Safety priorities and knowledge gaps


Despite its increasing incidence, PACs continue to be under-recognised amongst PICU clinicians. Sedation is often prioritised over awakening and mobilisation, as key safety concerns are most commonly focused on preventing unplanned extubation (da Silva et al. 2008). Clinicians are comfortable with sedating patients, but are often uncomfortable with mobilisation, and allowing children to awaken (Long and Williams 2016; Treble-Barna et al. 2019). Clinicians therefore often have conflicting attitudes towards sedation – we understand the potential side effects, yet we express the desire for more sedation for our patients (Flaigle et al. 2016). Further challenges faced by PICU clinicians is that the majority of intubated children are infants and toddlers or because of developmental disabilities, are non-verbal.
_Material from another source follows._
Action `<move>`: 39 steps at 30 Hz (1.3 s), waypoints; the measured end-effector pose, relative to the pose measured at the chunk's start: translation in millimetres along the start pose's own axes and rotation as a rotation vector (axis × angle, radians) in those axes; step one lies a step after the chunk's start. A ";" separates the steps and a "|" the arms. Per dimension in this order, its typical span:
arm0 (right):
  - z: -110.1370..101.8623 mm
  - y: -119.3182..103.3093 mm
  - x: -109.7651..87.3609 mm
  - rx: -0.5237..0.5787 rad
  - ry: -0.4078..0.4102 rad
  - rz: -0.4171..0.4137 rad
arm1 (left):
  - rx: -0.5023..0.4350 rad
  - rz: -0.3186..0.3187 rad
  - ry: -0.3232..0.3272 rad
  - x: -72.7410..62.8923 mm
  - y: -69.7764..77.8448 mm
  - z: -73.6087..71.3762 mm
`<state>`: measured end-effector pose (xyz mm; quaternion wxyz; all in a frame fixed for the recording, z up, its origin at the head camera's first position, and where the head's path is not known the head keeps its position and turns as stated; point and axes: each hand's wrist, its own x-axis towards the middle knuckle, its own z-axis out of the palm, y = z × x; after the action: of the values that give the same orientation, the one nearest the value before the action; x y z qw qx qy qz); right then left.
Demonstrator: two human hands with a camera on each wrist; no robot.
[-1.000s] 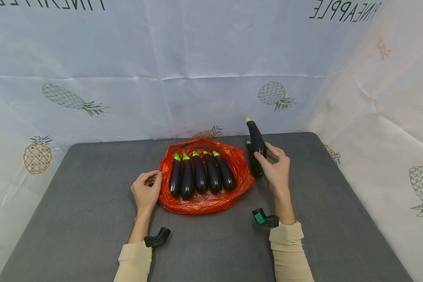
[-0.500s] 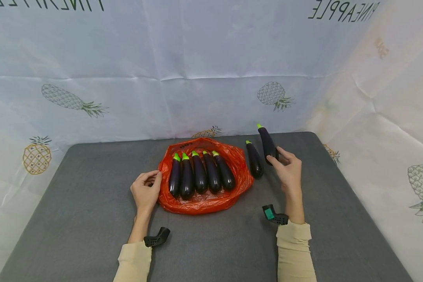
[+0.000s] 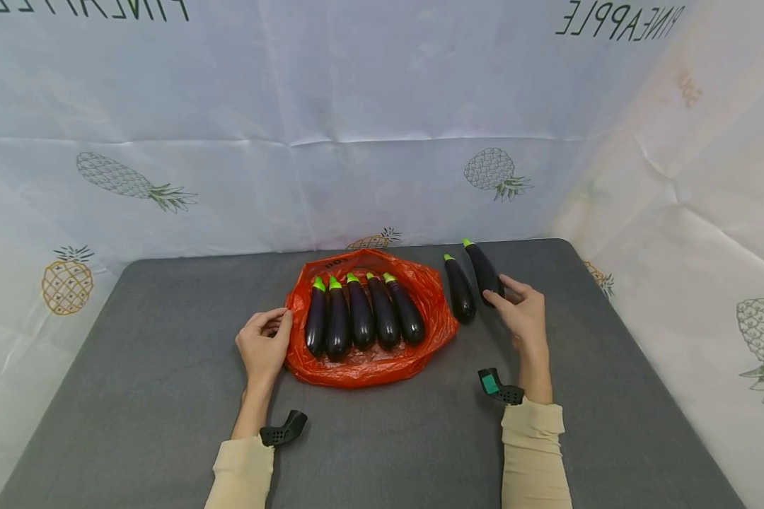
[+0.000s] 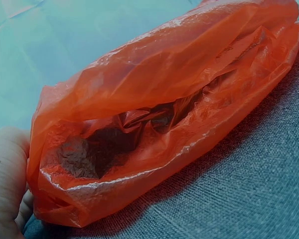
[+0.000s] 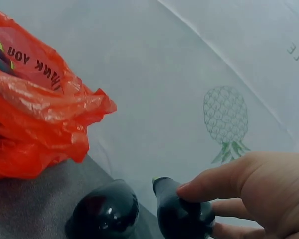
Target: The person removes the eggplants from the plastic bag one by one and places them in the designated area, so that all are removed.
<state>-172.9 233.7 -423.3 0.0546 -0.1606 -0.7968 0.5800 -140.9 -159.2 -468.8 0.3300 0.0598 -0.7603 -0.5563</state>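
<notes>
My right hand (image 3: pixel 523 311) grips the thick end of a dark purple eggplant (image 3: pixel 482 272), low over the table to the right of the bag. In the right wrist view, the thumb lies on one side of this eggplant (image 5: pixel 179 214) and fingers show on the other. A second eggplant (image 3: pixel 460 290) lies between it and the red plastic bag (image 3: pixel 369 375). Inside the opened bag, several eggplants (image 3: pixel 361 314) lie in a row, green stems away from me. My left hand (image 3: pixel 264 346) pinches the bag's left edge; its fingertips are partly hidden by the plastic.
The grey tabletop (image 3: pixel 382 452) spreads around the bag. Behind its far edge hangs a white cloth (image 3: pixel 369 92) with printed pineapples, continuing along the right side. Black wrist cameras (image 3: pixel 284 428) jut inward from both forearms.
My right hand has carried its eggplant to the right, away from the other loose one, then lowered it toward the table. The left hand and the bag have stayed in place.
</notes>
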 end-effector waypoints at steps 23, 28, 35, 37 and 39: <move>-2.2 14.1 7.0 -0.125 -0.077 0.080 | 0.035 -0.006 0.011 1.1 -28.3 3.5; -1.7 15.2 7.7 -0.154 -0.096 0.091 | 0.016 -0.005 0.005 0.4 -7.0 1.7; 0.7 14.6 6.9 -0.192 -0.108 0.083 | 0.015 -0.005 0.001 0.3 1.0 0.2; 1.2 14.9 7.1 -0.203 -0.108 0.078 | 0.014 -0.003 0.000 0.4 0.3 0.3; 1.3 15.2 7.5 -0.211 -0.112 0.077 | 0.012 -0.003 0.000 0.4 -0.5 0.3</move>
<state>-177.4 239.2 -438.8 -0.0296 -0.1632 -0.8484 0.5027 -141.6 -159.3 -469.1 0.3291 0.0628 -0.7634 -0.5523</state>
Movement and wakefulness in these children are therefore often interpreted as agitation and the need to escalate sedation. Benzodiazepines and opioids are subsequently administered to facilitate sleep, but to the contrary, these medications decrease restorative sleep and increase arousal frequency, leading to further agitation and deterioration in sleep quality (Kudchadkar et al. 2014). Many PICU physicians admit not recognising nor understanding how to assess for delirium in children (Long and Williams 2016). There is a lack of awareness that critically ill children are at significant risk of delirium, and that sleep disruption is extremely common (Garcia Guerra et al. 2016; Kudchadkar et al. 2014). Subsequently, there is a paucity of routine monitoring for delirium and non-pharmacological sleep promotion in PICUs worldwide (Kudchadkar et al. 2014).
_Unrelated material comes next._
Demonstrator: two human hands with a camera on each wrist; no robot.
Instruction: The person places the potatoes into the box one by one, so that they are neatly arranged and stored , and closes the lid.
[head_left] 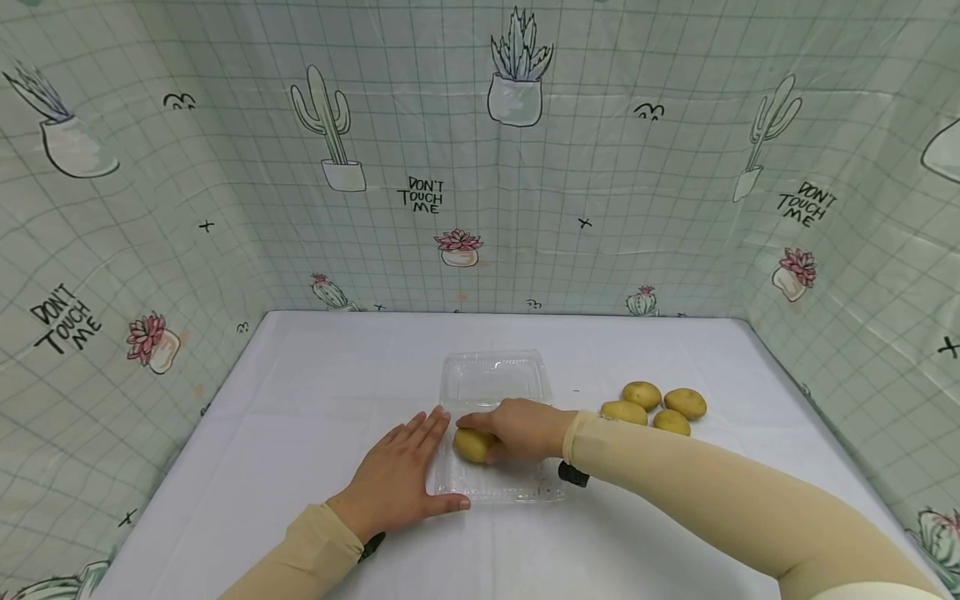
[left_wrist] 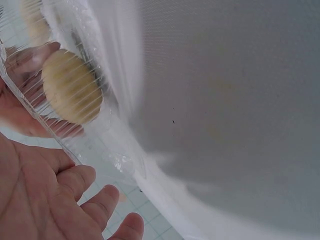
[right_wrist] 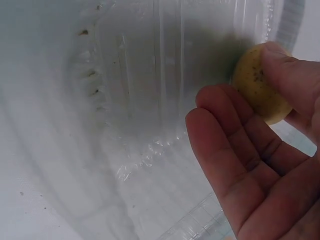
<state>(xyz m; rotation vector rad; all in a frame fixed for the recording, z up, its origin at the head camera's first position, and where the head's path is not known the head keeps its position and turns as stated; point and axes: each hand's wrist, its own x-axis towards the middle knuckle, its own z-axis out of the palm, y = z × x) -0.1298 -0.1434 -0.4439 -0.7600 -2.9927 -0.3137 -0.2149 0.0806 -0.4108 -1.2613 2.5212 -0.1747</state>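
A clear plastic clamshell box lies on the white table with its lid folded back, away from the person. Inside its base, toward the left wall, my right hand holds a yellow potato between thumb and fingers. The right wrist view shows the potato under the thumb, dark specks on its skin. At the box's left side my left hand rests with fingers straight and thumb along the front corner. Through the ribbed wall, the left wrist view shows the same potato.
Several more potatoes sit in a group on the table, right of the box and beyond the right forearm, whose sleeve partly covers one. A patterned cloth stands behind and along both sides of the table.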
In summary, the rise in PICU-acquired complications are not only due to increasing complexity and co-morbidities amongst the critically ill paediatric population, but in large part attributable to a traditional practice paradigm of excessive sedation, prolonged immobility, knowledge gaps with respect to the risk of our current practice and subsequently, a lack of standardised strategies for the monitoring of and prevention of these sequelae.


Harm reduction and quality improvement


As the majority of critically ill children survive, mortality is no longer the most appropriate quality indicator of our care (Goodacre et al. 2015). Quality of life and function are now recognised as more meaningful and prioritised outcomes for patients and families (Merritt et al. 2018). PACs are common and harmful, but preventable, and therefore represent an opportunity for patient-centred, quality improvement in the PICU (Choong et al. 2018). As PACs impact long-term patient outcomes, reducing PACs may therefore not only improve PICU outcomes, but optimise functional recovery post-PICU discharge.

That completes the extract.